### What is expected:
Could you copy every line in the listing below that has the word "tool"?

Dataset content START

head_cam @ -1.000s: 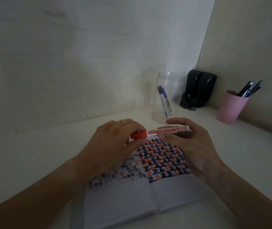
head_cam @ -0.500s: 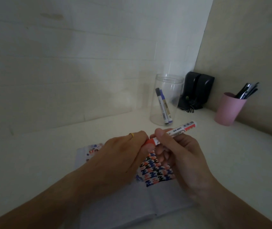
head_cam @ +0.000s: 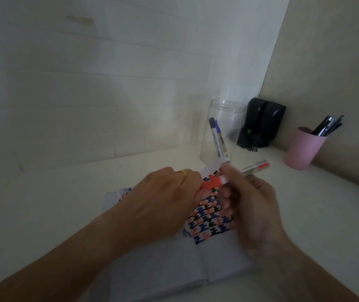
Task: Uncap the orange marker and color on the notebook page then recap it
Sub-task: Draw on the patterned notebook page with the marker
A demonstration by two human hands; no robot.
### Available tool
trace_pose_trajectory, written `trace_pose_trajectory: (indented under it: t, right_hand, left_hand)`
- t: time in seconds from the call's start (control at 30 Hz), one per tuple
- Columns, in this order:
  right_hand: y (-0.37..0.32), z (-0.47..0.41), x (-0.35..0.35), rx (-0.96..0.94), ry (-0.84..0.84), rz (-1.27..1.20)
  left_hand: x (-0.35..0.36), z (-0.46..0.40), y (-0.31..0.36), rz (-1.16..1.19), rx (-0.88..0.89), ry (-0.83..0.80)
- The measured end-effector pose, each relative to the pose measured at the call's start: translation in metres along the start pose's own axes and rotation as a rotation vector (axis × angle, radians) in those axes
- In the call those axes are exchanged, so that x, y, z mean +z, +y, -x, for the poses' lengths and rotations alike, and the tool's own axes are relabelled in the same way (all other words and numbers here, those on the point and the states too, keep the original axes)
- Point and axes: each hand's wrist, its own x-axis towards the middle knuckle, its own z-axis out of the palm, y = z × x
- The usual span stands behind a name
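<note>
An open notebook [head_cam: 222, 258] lies on the white desk below my hands, its right page partly filled with an orange, blue and black pattern. My right hand [head_cam: 246, 199] grips the white barrel of the orange marker [head_cam: 254, 167], whose rear end points up and right. My left hand [head_cam: 167, 192], with a gold ring, pinches the orange cap [head_cam: 212, 183] at the marker's front end. The cap still meets the barrel. Both hands are blurred and hover just above the page.
A clear plastic jar [head_cam: 224, 131] with a blue marker [head_cam: 218, 140] stands behind the notebook. Black speakers [head_cam: 261, 123] sit in the corner. A pink cup [head_cam: 302, 147] with pens stands at the right, by the beige wall.
Both hands have dropped closer to the page. The marker has tilted, its rear end now pointing up and right. My left hand has closed more tightly over the cap.
</note>
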Motion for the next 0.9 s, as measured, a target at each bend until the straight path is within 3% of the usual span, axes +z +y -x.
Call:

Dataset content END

### Answer area:
### Available tool
- In the call those axes are exchanged, so that x, y, z mean +z, +y, -x, for the poses' lengths and rotations alike, and the tool's own axes are relabelled in the same way (all other words and numbers here, those on the point and the states too, keep the original axes)

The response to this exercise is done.